Each line of the records below needs repeating exactly. Skip the pictures.

» Stored items:

*** Block opens ***

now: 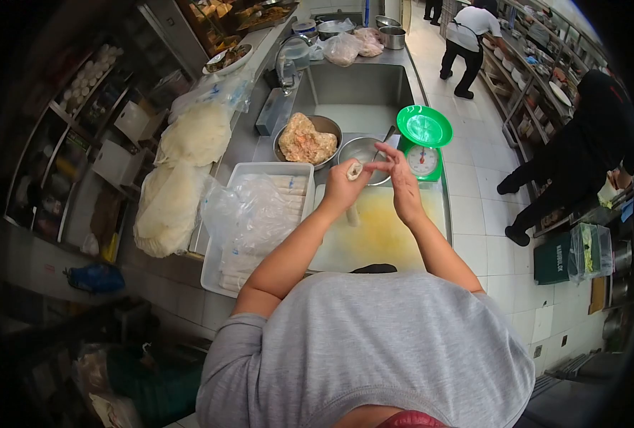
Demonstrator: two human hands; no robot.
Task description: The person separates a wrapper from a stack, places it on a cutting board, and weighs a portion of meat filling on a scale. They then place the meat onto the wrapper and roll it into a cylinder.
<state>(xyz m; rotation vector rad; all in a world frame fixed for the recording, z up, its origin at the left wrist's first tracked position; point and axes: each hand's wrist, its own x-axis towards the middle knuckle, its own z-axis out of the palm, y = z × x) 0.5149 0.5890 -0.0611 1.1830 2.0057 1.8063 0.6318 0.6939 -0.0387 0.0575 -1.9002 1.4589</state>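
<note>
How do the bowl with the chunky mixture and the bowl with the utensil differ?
The mixture bowl is heaped with a pale, chunky mixture; the utensil bowl shows no such mound. The mixture bowl looks wider, the utensil bowl narrower. A handle sticks up from the utensil bowl, none from the mixture bowl. Both are round and sit near the sink.

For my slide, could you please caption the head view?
Left hand holding a pale roll, right hand raised, near a green scale.
</note>
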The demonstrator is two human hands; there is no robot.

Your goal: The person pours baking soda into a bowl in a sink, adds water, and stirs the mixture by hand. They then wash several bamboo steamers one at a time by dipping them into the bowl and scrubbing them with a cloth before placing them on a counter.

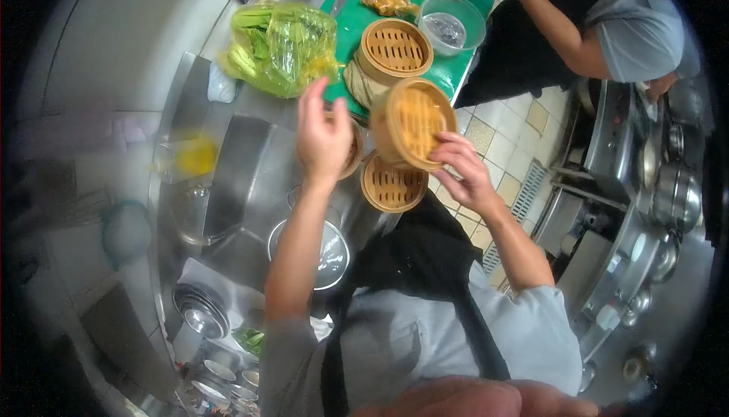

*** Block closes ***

» Output below:
now: 
Demonstrator: two human hands; no robot.
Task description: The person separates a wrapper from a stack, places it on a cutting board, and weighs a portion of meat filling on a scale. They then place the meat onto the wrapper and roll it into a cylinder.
<state>(xyz m; rotation vector rad; all in a world frame fixed for the recording, z up, its origin at the left wrist's first tracked position; point and axes: each hand's wrist, its own x-axis towards the middle knuckle, its own z-axis out of the palm, y = z × x) 0.5149 0.5890 -0.0611 1.1830 2.0057 1.8063 0.6318 0.6939 -0.0387 0.0575 -1.9002 1.4589</state>
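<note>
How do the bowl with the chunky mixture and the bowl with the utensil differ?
The mixture bowl is heaped with a pale, chunky mixture; the utensil bowl shows no such mound. The mixture bowl looks wider, the utensil bowl narrower. A handle sticks up from the utensil bowl, none from the mixture bowl. Both are round and sit near the sink.

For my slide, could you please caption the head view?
Left hand holding a pale roll, right hand raised, near a green scale.
</note>
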The demonstrator is two human hands; there is no robot.

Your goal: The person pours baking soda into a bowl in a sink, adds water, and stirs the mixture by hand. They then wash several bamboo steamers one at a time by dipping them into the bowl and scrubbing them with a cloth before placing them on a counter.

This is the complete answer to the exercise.